Wizaz.pl - Podgląd pojedynczej wiadomości - Jestem beznadziejnym facetem.
Podgląd pojedynczej wiadomości
Stary 2014-07-25, 15:39   #1
fajtlapa123
Przyczajenie
 
Zarejestrowany: 2014-07
Wiadomości: 18

Jestem beznadziejnym facetem.


Dobry dzień!

W sumie zależy dla kogo, mam nadzieję, że Wam sprzyja, bo mi na pewno nie.

Zacznę od tego, że nie wiem w jakim celu tutaj to piszę, w jakim celu w ogóle.. Pewnie potrzebuję jakiegoś słówka, albo się wygadać, no nie wiem, jak możecie to nie bijcie mnie.

Chodzi o to, że jestem totalną fajtłapą, nick inspirowany przez moje ekscesy.
Nic nie potrafię zrobić dobrze, wszystko pieprzę, naprawdę. Mam dopiero 18 lat i boje się co dalej zniszcze w tym moim jakże udanym życiu..
Podam parę przykładów, co by pokazać jakim zerem jestem ;
- odkurzam sobie w pracy swoje stanowisko, nie swoim odkurzaczem, ale pozwolenie dostałem i wsysam co tam jest i nagle bam.. odkurzacz nie działa.. Odniosłem jak gdyby nigdy nic, w nadziei, że może będzie okej.
- Otwieranie piwa, to jest chyba jedna z moich "ulubionych" gaf - nie umiałem nawet piwa otworzyć, źle trzymałem otwieracz w ogóle tragedia, kobieta musiała za mnie to zrobić
- Pocałunek - w wieku 17 lat miałem swój pierwszy, a raczej pierwszą próbę pocałunku.. Podchodzę do dziewczyny powolutku, wszystko w normie no i co, próbuje, ale się zestresowałem, że już nie wiem co z jęzorem robiłem ..

Boje się po prostu co będzie dalej.. I zastanawiam się dlaczego musze być takim zerem, dlaczego nade mną krąży jakieś fatum? Cokolwiek nie zrobie to źle, tragicznie.. Moge sobie iść drogą i się wywrócić.. Ostatnio jechałem rowerem to 3 razy się wywróciłem, oczywiście publicznie, a na rolkach, których jeszcze bardzo dobrze - 2 razy. Nie wiem co się dzieje, mam to od zawsze. Kiedyś mi w dziciństwie brat mówił, że wszystko psuje i jak widać miał racje, zostało mi to do dziś.. W przyszłości boję się seksu, boje się, że znowu coś pójdzie nie tak, jak zwykle. W sumie to nawet nie mam co się bać, bo i z dziewczynami wszystko psuję.

Czasem to mi się naprawdę chce płakać, Bóg mnie najwyraźnieij opuścił, a zanim to zrobił to przeklął.
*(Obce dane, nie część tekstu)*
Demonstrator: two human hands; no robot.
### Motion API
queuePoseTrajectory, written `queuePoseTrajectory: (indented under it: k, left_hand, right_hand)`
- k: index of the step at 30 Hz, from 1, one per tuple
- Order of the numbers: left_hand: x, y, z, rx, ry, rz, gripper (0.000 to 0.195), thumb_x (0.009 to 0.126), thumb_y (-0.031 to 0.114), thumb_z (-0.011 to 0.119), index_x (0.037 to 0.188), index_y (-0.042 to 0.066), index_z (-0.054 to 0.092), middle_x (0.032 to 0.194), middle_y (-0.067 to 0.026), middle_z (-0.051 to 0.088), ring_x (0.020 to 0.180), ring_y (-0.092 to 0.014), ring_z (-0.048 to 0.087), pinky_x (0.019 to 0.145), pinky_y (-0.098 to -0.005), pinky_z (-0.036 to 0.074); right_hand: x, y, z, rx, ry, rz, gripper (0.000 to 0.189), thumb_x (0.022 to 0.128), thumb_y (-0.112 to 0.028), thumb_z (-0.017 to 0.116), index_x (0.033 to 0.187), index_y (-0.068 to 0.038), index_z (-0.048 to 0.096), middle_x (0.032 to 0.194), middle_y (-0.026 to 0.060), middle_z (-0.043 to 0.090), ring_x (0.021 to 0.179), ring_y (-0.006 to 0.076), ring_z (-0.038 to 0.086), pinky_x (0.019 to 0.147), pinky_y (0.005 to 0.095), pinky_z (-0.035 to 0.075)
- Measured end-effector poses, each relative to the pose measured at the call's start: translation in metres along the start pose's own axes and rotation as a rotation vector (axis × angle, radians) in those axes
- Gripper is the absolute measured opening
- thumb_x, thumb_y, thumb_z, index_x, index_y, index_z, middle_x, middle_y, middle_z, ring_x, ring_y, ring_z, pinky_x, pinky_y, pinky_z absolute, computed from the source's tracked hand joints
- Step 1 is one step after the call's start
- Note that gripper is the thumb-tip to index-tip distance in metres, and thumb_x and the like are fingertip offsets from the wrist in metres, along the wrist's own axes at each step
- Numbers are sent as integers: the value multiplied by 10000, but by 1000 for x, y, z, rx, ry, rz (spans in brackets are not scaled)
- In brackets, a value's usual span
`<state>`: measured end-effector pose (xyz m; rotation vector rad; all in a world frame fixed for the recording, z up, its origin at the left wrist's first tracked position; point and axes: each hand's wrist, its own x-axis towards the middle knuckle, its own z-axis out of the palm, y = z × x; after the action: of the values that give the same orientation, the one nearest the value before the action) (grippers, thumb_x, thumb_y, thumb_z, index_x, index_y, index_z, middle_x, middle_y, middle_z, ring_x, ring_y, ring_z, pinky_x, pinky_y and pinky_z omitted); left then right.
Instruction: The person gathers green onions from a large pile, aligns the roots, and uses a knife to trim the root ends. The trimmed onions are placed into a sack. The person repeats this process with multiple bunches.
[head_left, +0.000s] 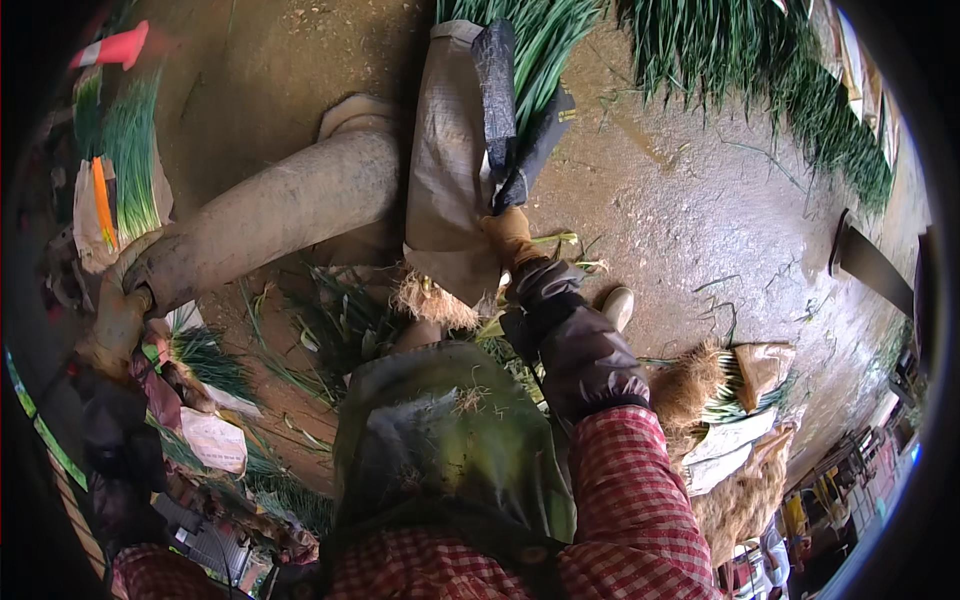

Niestety tragiczne jest to, że ja to wszystko biore do siebie no i jako, żem wrażliwy chłop to mi jest cholernie źle.. Tak źle, że musze się wygadać na kobiecym forum, ale tragedia, nieprawdaż? Kobiety lubię za ich podejście, facet to pewnie by mnie wyśmiał, czy no nie wiem..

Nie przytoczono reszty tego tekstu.